Critiche a Richard Jewell di Clint Eastwood per la rappresentazione di Kathy Scruggs

Con una sfarzosa première a Los Angeles è stato presentato per la prima volta il nuovo film di Clint Eastwood, Richard Jewell. E le prime critiche non si sono fatte aspettare. Alla pellicola del regista di Mystic River viene imputata poca accuratezza riguardo la rappresentazione sullo schermo di uno dei personaggi femminili del film.

Si tratta della giornalista Kathy Scruggs, interpretata da Olivia Wilde. Scruggs è la reporter dell’Atlanta Journal-Constitution che annunciò la notizia che Jewell – interpretato dalla star di BlackKklansman, Paul Walter Hauser – era un sospettato dell’attentato al Centennial Olympic Park del 27 luglio 1996.
Il film di Eastwood racconta gli eventi che portarono allo scoop della Scruggs e rappresenta la giornalista come un personaggio caotico, sfacciato e ‘a caccia di crimini ovunque’.
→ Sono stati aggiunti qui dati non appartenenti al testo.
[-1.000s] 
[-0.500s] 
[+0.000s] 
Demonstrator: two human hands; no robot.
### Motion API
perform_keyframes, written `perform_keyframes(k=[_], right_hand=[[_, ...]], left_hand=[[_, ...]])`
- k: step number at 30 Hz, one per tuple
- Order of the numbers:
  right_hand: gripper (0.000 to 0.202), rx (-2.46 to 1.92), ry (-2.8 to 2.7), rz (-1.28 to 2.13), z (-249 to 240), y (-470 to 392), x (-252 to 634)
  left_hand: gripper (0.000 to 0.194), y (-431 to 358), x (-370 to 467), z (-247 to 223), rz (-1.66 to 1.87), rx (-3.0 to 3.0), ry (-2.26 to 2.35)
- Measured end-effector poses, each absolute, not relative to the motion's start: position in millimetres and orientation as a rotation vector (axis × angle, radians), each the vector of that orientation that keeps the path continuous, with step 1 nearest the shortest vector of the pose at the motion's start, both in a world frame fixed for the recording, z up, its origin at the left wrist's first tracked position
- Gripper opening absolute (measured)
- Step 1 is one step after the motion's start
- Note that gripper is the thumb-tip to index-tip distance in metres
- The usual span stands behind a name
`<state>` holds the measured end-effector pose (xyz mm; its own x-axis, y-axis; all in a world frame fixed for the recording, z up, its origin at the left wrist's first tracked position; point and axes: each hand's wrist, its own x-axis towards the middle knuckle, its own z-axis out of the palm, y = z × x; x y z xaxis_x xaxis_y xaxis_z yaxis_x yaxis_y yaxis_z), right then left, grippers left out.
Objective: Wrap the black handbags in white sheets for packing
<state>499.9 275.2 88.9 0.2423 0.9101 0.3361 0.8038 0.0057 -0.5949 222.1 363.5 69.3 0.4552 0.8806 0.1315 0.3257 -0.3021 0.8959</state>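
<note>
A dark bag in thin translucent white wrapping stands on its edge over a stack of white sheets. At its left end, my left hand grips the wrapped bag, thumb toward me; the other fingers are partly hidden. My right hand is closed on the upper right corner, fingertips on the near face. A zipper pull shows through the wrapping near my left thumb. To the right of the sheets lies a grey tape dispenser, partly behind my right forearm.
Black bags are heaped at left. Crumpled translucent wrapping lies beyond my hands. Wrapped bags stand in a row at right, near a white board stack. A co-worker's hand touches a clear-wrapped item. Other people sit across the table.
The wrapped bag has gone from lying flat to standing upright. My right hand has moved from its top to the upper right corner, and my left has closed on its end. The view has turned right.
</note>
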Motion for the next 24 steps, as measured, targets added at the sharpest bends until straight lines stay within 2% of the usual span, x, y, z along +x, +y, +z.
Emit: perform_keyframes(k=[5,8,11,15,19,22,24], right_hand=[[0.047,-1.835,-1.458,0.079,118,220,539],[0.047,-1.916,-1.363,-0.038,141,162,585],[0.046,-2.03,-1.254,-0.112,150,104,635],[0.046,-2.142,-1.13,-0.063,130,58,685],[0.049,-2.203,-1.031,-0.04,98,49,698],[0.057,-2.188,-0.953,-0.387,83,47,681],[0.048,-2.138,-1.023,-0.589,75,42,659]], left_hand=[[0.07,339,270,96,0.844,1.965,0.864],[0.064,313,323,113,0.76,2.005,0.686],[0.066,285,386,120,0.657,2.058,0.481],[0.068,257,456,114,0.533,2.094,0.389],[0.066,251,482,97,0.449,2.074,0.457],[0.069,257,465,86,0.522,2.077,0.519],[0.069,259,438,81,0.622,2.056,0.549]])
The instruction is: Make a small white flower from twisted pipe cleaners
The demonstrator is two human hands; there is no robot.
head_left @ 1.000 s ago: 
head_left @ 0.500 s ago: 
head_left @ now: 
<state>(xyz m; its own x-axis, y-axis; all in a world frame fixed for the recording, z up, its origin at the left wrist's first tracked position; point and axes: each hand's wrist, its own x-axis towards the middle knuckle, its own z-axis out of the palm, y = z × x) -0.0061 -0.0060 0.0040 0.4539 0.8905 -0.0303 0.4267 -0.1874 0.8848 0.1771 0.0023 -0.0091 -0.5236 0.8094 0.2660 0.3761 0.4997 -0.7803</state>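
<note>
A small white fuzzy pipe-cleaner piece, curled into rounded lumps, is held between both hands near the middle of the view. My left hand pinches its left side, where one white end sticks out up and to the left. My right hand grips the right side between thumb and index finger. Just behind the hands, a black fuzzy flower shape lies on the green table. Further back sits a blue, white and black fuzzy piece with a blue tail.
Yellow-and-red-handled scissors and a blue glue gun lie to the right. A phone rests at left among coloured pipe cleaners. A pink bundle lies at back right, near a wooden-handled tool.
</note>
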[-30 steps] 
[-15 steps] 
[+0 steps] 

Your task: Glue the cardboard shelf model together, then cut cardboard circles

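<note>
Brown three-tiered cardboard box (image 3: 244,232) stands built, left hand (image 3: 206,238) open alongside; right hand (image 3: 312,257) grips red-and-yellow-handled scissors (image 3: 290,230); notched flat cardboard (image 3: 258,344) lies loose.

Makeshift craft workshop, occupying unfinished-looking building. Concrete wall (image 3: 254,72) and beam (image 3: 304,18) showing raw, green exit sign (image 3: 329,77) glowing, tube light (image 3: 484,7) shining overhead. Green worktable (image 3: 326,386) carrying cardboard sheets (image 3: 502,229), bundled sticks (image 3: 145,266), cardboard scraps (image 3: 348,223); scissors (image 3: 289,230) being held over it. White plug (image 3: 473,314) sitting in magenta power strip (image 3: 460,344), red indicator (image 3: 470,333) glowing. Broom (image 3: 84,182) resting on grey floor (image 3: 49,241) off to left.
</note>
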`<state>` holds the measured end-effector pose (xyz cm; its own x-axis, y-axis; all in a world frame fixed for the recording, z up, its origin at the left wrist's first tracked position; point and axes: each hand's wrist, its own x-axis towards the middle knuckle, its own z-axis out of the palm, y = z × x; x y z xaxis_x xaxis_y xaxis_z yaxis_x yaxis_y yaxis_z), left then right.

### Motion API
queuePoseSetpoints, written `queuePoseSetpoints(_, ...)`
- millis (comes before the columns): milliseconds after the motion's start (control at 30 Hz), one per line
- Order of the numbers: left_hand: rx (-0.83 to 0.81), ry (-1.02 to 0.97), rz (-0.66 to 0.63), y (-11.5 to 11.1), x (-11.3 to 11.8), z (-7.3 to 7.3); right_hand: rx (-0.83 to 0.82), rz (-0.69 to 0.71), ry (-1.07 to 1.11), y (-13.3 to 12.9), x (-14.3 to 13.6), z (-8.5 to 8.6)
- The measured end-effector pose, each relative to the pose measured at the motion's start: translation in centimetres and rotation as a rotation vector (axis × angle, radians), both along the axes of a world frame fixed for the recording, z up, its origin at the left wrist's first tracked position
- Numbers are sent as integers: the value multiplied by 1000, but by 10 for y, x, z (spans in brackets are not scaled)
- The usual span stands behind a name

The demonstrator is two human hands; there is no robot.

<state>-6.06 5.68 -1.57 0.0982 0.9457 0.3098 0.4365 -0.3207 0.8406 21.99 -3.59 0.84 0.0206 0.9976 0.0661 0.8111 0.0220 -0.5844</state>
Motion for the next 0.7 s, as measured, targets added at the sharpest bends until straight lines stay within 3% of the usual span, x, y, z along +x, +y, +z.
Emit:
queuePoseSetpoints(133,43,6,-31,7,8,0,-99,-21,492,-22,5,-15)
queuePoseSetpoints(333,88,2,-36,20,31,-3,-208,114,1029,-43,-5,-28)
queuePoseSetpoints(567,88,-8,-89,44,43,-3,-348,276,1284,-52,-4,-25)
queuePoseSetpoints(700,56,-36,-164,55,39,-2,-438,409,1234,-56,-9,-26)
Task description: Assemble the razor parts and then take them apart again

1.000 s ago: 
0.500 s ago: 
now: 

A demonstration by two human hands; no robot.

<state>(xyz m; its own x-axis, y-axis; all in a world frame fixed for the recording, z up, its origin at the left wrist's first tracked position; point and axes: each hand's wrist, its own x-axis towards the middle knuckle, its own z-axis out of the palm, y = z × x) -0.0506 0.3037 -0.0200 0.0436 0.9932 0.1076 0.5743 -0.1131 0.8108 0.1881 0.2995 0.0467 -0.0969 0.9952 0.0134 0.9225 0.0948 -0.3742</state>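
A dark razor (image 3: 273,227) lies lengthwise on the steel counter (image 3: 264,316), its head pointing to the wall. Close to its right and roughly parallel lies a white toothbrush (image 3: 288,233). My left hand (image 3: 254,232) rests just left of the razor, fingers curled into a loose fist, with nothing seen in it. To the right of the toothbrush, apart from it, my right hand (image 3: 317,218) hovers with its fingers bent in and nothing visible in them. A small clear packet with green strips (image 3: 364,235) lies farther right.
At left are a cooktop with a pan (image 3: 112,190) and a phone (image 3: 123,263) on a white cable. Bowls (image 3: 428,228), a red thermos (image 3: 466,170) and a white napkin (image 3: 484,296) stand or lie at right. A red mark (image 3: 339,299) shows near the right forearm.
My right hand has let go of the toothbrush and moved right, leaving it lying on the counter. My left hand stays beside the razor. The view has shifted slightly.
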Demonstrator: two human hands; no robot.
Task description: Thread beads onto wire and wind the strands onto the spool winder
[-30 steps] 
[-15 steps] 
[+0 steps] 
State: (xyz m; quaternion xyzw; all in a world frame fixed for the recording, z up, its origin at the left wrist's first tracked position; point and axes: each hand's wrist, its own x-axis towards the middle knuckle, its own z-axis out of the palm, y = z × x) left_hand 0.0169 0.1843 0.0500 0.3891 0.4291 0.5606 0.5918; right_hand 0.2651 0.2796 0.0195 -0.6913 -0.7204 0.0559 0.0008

In Richard Jewell viene fatto intendere in maniera piuttosto esplicita che Scruggs sarebbe andata a letto con un agente dell’FBI, Tom Shaw (Jon Hamm) in cambio d’informazioni sull’inchiesta. Il personaggio di Hamm dice:“Kathy, non potresti fartelo sfuggire, cosa pensi di fare per poterlo fregare?”. Shaw fornisce il nome di Jewell a Scruggs e quindi va alla sua macchina. Nel film non si mostra nessuna sequenza che esplicita il rapporto sessuale ma è implicito che i due poi dormano insieme.
A contestare questa versione è stato Kevin Riley, editor-in-chief dello stesso giornale nel quale lavorava Scruggs. Secondo Riley non esiste alcuna prova che le cose siano andate cosi e la versione del film non può nemmeno essere eventualmente smentita dalla diretta interessata, scomparsa nel 2001. Riley afferma:“Non esistono prove che la storia di Kathy sia andata così, è un passaggio che viene fuori tutt’a un tratto”.
Nel frattempo è stato pubblicato il poster italiano di Richard Jewell e stanno arrivando le prime impressioni sul film. Su ScreenDaily lo definisce ‘un dramma troppo semplicistico ma efficace’ mentre The Hollywood Reporter ne parla come di ‘uno sguardo vivace e per nulla lusinghiero del linciaggio mediatico di una guardia di sicurezza da parte della stampa’. Nei prossimi giorni vi daremo conto di altre recensioni e impressioni sul film. Nei giorni scorsi Clint Eastwood non ha voluto evacuare gli studios a Hollywood nonostante i pericolosi incendi che hanno falcidiato Los Angeles.